Dataset content:
┌──

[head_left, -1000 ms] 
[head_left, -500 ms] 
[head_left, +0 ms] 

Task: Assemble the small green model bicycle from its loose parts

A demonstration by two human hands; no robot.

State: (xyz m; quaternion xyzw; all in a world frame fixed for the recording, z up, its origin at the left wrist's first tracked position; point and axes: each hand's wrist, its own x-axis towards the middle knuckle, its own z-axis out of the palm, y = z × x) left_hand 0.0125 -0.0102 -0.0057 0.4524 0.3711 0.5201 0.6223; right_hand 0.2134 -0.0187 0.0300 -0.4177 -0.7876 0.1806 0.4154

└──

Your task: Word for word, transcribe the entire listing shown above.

Solution:
[head_left, -1000 ms] 
[head_left, -500 ms] 
[head_left, +0 ms] 

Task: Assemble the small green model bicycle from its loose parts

A demonstration by two human hands; no robot.

State: (xyz m; quaternion xyzw; all in a world frame fixed for the recording, z up, its origin at the left wrist's first tracked position; point and axes: each hand's wrist, its own x-axis towards the middle knuckle, its own z-axis out of the palm, y = z × x) left_hand 0.0125 -0.0102 -0.0057 0.4524 0.3711 0.5201 0.6223; right_hand 0.2134 -0.0187 0.0300 -0.4177 -0.7876 0.1806 0.4154

Thus the exercise is complete.